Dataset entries
----------
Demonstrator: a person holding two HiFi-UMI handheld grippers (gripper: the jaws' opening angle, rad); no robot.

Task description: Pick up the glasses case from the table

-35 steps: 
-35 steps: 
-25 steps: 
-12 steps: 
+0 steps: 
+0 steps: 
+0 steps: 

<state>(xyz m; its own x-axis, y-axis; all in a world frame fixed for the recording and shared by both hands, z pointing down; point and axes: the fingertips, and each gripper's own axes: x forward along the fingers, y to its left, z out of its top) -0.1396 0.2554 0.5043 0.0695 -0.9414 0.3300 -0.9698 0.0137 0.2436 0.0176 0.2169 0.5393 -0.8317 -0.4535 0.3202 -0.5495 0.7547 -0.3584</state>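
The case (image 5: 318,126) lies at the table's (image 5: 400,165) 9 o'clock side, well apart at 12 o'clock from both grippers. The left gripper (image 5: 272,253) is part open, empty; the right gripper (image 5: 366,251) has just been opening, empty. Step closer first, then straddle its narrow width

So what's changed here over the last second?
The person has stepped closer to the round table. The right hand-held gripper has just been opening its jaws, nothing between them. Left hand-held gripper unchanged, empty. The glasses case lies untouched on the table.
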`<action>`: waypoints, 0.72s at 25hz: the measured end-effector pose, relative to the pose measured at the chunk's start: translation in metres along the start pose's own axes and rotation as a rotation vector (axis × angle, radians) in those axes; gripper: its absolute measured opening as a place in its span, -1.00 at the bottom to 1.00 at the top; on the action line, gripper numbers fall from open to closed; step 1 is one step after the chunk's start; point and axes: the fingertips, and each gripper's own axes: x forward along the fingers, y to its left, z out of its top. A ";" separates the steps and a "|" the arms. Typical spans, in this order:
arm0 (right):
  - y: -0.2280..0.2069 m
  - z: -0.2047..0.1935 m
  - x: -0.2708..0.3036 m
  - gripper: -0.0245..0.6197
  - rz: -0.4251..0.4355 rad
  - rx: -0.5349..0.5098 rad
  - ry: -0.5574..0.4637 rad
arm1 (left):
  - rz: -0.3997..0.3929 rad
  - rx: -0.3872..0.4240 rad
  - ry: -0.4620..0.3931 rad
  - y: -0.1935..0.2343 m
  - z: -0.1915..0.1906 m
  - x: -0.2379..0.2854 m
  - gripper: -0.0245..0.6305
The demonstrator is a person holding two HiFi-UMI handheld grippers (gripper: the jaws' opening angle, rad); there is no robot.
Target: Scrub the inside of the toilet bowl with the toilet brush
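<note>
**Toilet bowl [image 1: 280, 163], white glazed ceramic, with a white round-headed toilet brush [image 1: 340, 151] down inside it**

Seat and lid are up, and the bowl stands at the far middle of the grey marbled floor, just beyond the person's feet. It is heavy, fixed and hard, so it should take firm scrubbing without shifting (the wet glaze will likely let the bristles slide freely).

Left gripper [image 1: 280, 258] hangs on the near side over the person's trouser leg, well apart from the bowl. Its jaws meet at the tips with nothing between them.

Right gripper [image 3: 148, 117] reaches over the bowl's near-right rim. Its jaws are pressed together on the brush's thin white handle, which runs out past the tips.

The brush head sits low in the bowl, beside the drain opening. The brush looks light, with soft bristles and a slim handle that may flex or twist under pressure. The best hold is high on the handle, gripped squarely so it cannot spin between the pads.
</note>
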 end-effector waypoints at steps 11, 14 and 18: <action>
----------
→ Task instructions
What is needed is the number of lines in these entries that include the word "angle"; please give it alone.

→ Result of this task
3